▶ _EXERCISE OBJECTIVE_
Keep every word of the listing and reproduce it exactly, but set aside any image found there.

((

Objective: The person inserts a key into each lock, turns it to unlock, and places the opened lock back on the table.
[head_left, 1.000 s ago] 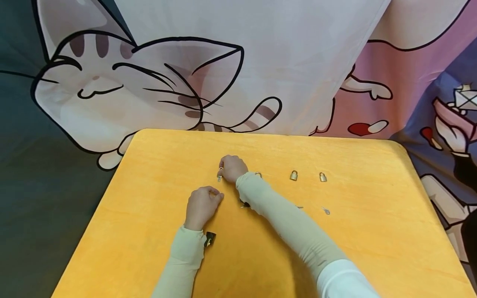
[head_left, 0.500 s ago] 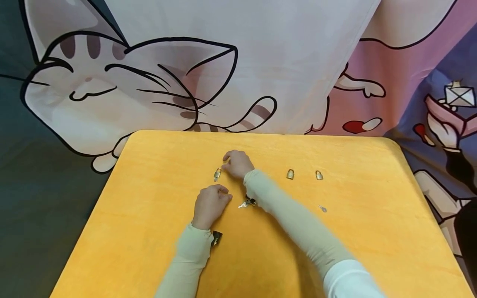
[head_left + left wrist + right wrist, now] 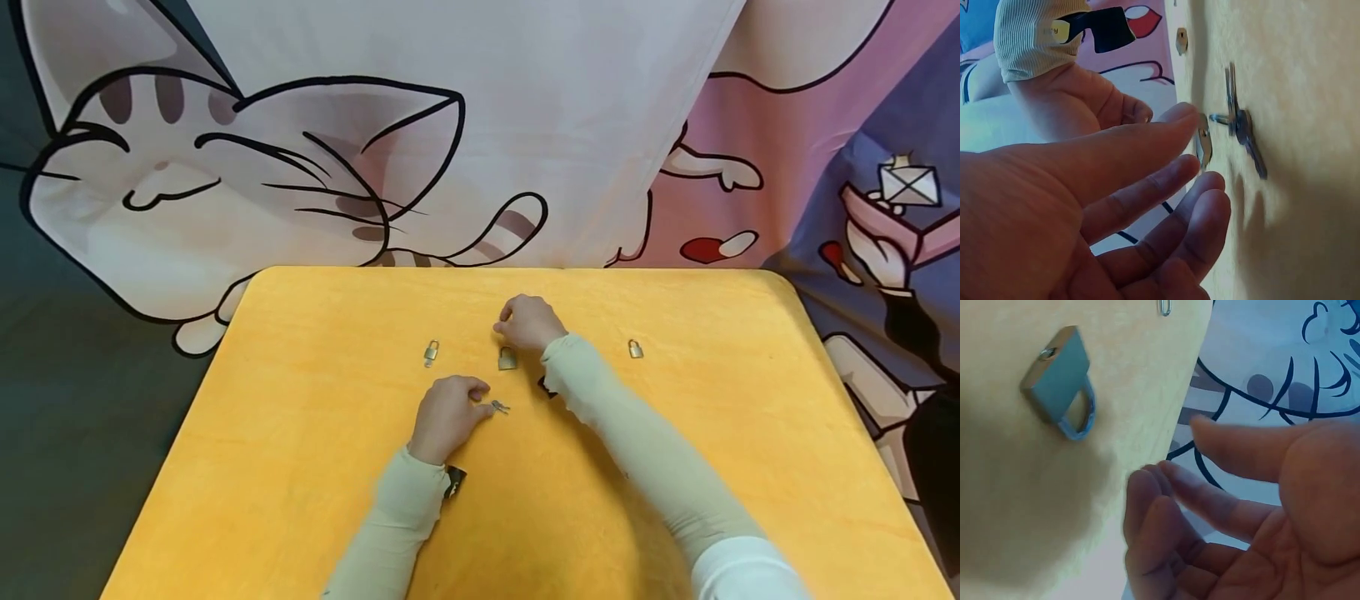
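My left hand (image 3: 450,417), fingers loosely bent, hovers beside a small bunch of keys (image 3: 499,407) on the table. The left wrist view shows those keys (image 3: 1244,128) just past the thumb and fingertips, with a gap between. Behind them lies a padlock (image 3: 507,359). Over this padlock's far side is my right hand (image 3: 531,321). It holds nothing; in the right wrist view its fingers (image 3: 1154,531) are relaxed, apart from the brass padlock (image 3: 1060,375) with its closed shackle. Farther left lies another padlock (image 3: 431,353) with a small silvery piece at its lower end.
One more padlock (image 3: 635,349) lies to the right on the yellow table (image 3: 300,500). My right sleeve (image 3: 637,442) crosses the table and covers part of it. A printed cartoon cloth (image 3: 585,125) hangs behind the table's far edge.
My right hand has let go of the leftmost padlock and moved right, past the middle one. My left hand has shifted right to the keys. The head view has turned slightly right.
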`<state>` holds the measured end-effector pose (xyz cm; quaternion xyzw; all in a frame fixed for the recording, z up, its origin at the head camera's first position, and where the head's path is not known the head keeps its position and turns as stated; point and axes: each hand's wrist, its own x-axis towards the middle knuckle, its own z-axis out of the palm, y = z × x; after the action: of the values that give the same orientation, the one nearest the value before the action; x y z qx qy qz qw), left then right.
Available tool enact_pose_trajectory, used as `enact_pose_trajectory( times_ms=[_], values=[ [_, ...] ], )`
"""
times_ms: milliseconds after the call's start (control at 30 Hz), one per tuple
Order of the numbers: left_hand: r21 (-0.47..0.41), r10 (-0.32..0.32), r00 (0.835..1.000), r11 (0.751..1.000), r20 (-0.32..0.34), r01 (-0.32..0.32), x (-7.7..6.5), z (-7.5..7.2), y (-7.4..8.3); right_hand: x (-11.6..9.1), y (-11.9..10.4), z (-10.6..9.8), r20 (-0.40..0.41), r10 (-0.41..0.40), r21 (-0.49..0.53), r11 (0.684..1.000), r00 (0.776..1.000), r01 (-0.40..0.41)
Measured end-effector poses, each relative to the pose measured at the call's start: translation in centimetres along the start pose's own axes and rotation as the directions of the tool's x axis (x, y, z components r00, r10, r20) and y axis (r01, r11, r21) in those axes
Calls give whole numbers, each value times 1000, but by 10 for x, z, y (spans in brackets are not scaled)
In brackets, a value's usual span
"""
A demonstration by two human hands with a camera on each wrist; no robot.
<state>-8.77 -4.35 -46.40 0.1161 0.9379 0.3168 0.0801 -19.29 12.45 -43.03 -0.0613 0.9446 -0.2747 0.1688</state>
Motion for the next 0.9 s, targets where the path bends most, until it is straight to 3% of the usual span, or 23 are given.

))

▶ _EXERCISE SOLUTION_
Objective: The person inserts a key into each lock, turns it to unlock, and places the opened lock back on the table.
[head_left, 1.000 s ago] 
[head_left, 0.500 s ago] 
[head_left + left wrist + right wrist, now] 
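My left hand (image 3: 450,417), fingers loosely bent, hovers beside a small bunch of keys (image 3: 499,407) on the table. The left wrist view shows those keys (image 3: 1244,128) just past the thumb and fingertips, with a gap between. Behind them lies a padlock (image 3: 507,359). Over this padlock's far side is my right hand (image 3: 531,321). It holds nothing; in the right wrist view its fingers (image 3: 1154,531) are relaxed, apart from the brass padlock (image 3: 1060,375) with its closed shackle. Farther left lies another padlock (image 3: 431,353) with a small silvery piece at its lower end.
One more padlock (image 3: 635,349) lies to the right on the yellow table (image 3: 300,500). My right sleeve (image 3: 637,442) crosses the table and covers part of it. A printed cartoon cloth (image 3: 585,125) hangs behind the table's far edge.
My right hand has let go of the leftmost padlock and moved right, past the middle one. My left hand has shifted right to the keys. The head view has turned slightly right.
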`<state>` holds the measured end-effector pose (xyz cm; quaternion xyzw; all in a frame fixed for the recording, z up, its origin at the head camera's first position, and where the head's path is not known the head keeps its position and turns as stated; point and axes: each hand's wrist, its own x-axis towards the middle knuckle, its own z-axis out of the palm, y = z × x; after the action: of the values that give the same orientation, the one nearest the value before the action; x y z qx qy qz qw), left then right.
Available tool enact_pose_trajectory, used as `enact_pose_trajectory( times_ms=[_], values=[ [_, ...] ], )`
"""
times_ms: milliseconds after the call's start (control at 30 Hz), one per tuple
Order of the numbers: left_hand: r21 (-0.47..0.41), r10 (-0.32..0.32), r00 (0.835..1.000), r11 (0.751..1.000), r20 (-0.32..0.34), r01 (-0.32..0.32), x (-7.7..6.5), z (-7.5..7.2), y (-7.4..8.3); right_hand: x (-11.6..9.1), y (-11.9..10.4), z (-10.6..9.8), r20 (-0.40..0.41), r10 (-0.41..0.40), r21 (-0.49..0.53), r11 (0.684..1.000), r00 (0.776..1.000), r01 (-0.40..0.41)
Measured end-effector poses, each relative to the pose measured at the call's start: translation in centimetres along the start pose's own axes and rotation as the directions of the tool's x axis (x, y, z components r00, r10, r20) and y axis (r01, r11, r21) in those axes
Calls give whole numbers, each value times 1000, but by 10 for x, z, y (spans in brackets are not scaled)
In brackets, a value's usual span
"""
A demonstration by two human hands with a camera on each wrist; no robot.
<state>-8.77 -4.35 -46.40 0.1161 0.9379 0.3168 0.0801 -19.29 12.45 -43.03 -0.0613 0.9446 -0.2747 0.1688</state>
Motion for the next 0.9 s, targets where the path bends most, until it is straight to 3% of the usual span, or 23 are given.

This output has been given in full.